A Wild Reminder of the Need for Journal Flexibility Appeared!
A few months ago I was riding high off having handed in my PhD thesis. Having handed in said thesis and submitted all relevant manuscripts, I could relax for a bit, and just enjoy maintaining the blog and doing some defense preparation. I also had been asked to review a paper for a journal, a request I gladly accepted.
I feel I’m not the world’s best reviewer (I’ve been knocked back harshly too many times to wish that on anyone and therefore probably go too soft on papers), but I enjoy doing it as it really forces me to go over a single paper in detail, something lots of us probably don’t do enough (more on that later). However I got another request for a review a few days later, and was hesitant, not wanting to put too much on my plate. But this was a request from one of my co-supervisors, and the paper was related to Pokemon (specifically to Australia’s only endemic Pokemon), something I had recently found an almost obsessively curious interest it.
A quick aside. This paper – by Dan Warren and his team – is fantastic (more about why below). It’s just been published recently, and is available at the link below.

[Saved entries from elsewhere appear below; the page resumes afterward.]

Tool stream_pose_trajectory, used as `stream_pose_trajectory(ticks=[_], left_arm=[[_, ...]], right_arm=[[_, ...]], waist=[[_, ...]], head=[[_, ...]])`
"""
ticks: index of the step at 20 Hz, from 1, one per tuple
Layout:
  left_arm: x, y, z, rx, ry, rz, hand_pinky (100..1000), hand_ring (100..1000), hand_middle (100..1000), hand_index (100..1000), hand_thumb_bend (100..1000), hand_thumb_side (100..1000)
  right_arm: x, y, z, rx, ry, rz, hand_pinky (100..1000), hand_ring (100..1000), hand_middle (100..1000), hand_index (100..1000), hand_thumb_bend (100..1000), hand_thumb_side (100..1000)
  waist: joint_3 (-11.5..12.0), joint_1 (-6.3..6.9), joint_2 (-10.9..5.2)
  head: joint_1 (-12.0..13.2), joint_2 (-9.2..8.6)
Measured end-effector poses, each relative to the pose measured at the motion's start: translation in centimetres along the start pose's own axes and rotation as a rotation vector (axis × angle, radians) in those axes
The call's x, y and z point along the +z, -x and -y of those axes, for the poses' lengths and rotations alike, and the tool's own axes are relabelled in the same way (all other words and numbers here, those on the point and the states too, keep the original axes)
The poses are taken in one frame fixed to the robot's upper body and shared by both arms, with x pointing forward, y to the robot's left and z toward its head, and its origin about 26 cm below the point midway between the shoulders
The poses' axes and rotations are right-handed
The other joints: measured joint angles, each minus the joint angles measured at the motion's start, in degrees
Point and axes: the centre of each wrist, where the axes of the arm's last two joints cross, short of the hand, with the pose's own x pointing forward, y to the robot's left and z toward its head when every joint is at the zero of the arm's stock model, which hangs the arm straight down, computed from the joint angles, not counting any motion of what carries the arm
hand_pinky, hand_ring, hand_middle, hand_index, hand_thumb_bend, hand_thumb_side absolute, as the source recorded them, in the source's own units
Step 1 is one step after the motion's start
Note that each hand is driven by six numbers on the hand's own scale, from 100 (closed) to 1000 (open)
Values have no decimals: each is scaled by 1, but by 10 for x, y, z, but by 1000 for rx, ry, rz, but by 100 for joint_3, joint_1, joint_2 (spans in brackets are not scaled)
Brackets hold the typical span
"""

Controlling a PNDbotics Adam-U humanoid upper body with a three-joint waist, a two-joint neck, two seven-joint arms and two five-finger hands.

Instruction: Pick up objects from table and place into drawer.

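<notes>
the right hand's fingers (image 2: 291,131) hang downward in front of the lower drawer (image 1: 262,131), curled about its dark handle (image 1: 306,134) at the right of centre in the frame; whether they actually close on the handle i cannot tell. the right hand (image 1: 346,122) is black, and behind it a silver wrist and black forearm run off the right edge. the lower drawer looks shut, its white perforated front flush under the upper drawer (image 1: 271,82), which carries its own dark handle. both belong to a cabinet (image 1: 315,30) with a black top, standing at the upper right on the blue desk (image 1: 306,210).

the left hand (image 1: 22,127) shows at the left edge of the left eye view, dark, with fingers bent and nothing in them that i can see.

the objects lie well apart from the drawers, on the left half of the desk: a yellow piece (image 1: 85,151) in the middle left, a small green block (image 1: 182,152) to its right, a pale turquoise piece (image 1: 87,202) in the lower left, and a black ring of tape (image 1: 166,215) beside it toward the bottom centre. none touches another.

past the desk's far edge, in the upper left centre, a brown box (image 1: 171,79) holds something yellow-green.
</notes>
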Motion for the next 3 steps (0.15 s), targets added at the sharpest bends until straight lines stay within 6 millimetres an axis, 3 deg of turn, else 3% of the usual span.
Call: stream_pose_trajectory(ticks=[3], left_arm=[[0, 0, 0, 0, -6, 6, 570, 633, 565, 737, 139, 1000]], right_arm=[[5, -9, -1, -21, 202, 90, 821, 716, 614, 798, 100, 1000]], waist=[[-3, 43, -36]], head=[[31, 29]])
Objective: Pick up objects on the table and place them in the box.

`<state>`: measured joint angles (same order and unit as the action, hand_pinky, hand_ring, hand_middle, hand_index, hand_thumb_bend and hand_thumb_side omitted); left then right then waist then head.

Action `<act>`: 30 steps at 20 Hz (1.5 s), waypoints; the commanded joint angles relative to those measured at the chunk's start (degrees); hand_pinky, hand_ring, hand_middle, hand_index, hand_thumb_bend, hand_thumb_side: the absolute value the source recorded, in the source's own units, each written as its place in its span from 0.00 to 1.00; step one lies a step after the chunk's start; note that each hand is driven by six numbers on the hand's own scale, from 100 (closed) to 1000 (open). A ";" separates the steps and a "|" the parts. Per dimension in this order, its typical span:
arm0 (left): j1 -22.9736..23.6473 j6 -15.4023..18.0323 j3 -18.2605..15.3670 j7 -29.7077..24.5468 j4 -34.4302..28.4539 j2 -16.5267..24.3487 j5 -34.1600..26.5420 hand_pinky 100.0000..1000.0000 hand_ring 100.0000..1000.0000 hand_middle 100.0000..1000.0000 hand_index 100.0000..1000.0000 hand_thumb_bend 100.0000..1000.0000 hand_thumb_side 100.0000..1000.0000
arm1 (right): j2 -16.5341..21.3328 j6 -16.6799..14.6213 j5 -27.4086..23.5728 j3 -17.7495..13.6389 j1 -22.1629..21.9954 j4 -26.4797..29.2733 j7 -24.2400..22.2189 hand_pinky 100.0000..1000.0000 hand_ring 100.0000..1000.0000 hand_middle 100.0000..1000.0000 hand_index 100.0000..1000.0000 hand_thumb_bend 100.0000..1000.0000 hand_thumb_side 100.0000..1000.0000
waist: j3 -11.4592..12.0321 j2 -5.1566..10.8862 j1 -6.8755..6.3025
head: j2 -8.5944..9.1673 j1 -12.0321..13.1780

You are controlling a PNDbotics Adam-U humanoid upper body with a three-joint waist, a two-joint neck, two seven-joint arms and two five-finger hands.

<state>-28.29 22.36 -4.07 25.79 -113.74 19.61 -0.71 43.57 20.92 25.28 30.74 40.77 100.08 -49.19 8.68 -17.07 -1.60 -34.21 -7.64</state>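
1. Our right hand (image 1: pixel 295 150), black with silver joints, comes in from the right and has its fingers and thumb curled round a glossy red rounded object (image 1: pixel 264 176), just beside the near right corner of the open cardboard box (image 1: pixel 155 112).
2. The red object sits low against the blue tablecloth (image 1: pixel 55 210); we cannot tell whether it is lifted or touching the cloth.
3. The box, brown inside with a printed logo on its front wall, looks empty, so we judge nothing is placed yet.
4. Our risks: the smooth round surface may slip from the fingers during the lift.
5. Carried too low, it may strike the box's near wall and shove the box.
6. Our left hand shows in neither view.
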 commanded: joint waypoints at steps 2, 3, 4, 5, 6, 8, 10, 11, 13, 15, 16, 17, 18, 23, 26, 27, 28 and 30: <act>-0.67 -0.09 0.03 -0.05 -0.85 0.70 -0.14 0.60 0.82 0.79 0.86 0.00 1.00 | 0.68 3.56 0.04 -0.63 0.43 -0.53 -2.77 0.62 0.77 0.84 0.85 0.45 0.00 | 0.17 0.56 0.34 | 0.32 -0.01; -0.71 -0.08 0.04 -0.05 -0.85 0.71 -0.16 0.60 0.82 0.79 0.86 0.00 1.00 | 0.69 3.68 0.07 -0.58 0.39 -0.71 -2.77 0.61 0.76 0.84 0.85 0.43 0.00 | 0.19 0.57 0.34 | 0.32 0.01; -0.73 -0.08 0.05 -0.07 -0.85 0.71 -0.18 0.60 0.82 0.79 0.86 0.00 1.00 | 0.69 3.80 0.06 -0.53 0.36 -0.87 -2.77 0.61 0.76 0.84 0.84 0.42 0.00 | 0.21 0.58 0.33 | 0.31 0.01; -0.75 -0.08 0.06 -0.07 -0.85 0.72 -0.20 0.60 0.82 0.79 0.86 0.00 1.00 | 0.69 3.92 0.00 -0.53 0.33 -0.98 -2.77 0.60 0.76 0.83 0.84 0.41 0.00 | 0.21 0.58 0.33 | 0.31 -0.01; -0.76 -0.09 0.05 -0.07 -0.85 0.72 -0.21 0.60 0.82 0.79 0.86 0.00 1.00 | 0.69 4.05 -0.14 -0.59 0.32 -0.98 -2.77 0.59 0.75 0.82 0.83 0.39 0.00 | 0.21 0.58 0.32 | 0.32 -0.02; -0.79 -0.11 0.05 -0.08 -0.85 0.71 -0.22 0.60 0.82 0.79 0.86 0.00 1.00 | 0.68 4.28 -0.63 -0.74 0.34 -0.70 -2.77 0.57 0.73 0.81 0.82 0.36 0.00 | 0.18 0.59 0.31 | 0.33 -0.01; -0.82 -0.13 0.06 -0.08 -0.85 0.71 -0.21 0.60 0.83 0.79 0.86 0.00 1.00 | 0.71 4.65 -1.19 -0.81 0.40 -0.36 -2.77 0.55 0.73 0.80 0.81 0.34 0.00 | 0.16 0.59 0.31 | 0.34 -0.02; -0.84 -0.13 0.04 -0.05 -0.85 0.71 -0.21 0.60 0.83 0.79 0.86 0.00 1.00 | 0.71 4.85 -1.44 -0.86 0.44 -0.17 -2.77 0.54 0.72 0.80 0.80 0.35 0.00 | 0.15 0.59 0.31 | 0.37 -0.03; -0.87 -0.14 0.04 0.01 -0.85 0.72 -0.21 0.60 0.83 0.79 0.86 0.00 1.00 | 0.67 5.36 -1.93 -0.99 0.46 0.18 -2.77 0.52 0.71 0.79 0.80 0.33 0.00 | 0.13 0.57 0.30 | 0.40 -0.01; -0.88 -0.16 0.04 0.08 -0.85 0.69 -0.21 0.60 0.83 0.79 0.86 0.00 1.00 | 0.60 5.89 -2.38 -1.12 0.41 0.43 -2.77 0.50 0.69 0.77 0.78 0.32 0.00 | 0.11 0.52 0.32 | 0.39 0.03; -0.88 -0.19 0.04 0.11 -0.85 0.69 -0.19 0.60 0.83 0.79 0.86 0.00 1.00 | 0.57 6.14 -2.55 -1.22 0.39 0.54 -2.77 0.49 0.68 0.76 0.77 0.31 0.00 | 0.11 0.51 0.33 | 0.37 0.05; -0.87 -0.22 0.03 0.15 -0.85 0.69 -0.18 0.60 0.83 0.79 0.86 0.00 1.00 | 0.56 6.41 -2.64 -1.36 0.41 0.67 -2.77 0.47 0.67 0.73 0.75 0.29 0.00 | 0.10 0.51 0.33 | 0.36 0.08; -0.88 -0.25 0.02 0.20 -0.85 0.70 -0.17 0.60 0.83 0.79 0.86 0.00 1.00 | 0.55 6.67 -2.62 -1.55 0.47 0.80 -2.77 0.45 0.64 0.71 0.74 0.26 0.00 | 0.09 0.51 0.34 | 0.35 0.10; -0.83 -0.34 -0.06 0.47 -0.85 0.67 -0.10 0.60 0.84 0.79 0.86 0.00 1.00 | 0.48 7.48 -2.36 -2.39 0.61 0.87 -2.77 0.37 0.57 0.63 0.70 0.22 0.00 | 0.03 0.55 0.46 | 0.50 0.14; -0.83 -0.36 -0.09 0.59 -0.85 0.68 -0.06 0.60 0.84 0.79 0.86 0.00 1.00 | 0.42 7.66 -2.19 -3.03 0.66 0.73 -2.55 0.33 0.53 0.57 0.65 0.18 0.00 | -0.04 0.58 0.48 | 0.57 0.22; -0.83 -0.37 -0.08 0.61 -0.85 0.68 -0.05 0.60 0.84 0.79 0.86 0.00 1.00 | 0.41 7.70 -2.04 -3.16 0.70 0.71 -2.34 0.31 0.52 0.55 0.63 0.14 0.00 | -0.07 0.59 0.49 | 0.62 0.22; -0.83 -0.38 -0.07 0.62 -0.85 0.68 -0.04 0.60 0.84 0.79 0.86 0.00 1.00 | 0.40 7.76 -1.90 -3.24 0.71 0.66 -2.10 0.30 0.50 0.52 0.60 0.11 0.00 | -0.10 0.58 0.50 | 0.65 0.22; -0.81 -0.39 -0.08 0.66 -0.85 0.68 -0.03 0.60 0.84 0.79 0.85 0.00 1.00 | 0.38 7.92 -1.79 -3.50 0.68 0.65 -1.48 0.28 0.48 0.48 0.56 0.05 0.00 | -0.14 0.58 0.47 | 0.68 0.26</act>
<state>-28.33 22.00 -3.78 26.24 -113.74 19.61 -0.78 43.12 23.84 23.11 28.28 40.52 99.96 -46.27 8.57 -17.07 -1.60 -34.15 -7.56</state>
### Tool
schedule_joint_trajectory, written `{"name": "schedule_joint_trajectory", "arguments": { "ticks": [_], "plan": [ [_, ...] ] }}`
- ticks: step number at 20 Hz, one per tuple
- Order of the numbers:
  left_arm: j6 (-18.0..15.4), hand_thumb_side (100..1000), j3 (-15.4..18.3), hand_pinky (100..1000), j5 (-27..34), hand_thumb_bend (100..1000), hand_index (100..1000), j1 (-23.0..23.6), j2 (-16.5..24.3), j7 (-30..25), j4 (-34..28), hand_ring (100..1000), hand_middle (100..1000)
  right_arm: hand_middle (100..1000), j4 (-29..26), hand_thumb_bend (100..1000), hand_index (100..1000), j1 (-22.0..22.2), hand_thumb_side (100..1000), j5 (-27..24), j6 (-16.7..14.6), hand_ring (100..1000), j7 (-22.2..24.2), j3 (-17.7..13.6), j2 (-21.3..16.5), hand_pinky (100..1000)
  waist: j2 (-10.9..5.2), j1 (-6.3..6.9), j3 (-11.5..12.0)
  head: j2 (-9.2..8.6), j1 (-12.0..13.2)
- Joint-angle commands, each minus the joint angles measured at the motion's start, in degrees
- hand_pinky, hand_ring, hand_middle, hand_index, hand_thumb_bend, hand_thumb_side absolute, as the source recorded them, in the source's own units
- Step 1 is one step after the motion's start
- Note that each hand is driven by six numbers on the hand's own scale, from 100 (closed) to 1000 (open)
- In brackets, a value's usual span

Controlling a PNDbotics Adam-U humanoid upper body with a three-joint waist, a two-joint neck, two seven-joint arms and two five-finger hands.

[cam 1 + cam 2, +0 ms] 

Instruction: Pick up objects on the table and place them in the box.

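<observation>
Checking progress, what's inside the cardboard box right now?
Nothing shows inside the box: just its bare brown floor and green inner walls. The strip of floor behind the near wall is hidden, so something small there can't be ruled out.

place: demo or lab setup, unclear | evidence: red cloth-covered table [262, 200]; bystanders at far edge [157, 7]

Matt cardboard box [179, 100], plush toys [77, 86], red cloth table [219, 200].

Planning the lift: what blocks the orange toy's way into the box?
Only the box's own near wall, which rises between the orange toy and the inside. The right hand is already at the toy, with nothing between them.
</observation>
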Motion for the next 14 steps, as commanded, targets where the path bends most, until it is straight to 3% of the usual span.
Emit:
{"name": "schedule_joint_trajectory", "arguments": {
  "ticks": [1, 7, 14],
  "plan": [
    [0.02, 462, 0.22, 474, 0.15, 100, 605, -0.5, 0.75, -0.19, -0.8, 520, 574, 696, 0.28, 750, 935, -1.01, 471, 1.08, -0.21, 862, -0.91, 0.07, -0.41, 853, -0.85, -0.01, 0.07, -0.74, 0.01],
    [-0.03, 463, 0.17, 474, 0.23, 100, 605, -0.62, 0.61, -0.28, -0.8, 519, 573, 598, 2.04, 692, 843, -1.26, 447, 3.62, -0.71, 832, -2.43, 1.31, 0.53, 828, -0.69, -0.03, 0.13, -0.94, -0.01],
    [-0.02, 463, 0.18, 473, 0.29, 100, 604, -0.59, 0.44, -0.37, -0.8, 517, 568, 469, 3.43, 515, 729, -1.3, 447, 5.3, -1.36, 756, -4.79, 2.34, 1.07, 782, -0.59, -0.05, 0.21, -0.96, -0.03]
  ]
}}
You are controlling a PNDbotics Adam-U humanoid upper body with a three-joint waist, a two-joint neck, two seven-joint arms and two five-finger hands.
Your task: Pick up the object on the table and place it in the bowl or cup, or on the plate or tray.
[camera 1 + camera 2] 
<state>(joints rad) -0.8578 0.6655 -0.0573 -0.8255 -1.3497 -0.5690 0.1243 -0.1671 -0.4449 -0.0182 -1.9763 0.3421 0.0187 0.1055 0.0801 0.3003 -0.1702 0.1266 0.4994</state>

After a first read of the paper I quickly realised that I both loved and hated reviewing it. I loved reviewing it because it used a pop-culture mainstay to discuss a very real problem in ecological modelling. That problem being that biases in data could potentially affect our estimation of where species are found, which in turn could lead to very ineffective conservation measures.
This has obvious implications for real-world species. If we conserve a habitat area on behalf of a threatened species that actually has no use whatsoever for that species we’re just wasting resources) but the use of the Pokemon Kangaskhan was extremely entertaining. In particular, reading an introduction which featured the following passage was a riot:
Garura kangaskhani were previously hunted to the brink of extinction, and one of the primary threats to the persistence of G. kangaskhani populations continues to be the poaching of adults and eggs. While kangaskhan may sometimes be eaten, poaching is primarily motivated by the acquisition of specimens intended for blood sport; captured animals are used in contests in which the maternal defence of the young is exploited to motivate adult G. kangaskhani into fighting both conspecifics and heterospecifics. Individuals deemed to be unfit for combat are frequently ground into ‘candy’ which is fed to combatants.Warren et al., 2021
Yet I hated reviewing it because it was a stark reminder of how inflexible and limiting the rules concerning journal publications feel at times.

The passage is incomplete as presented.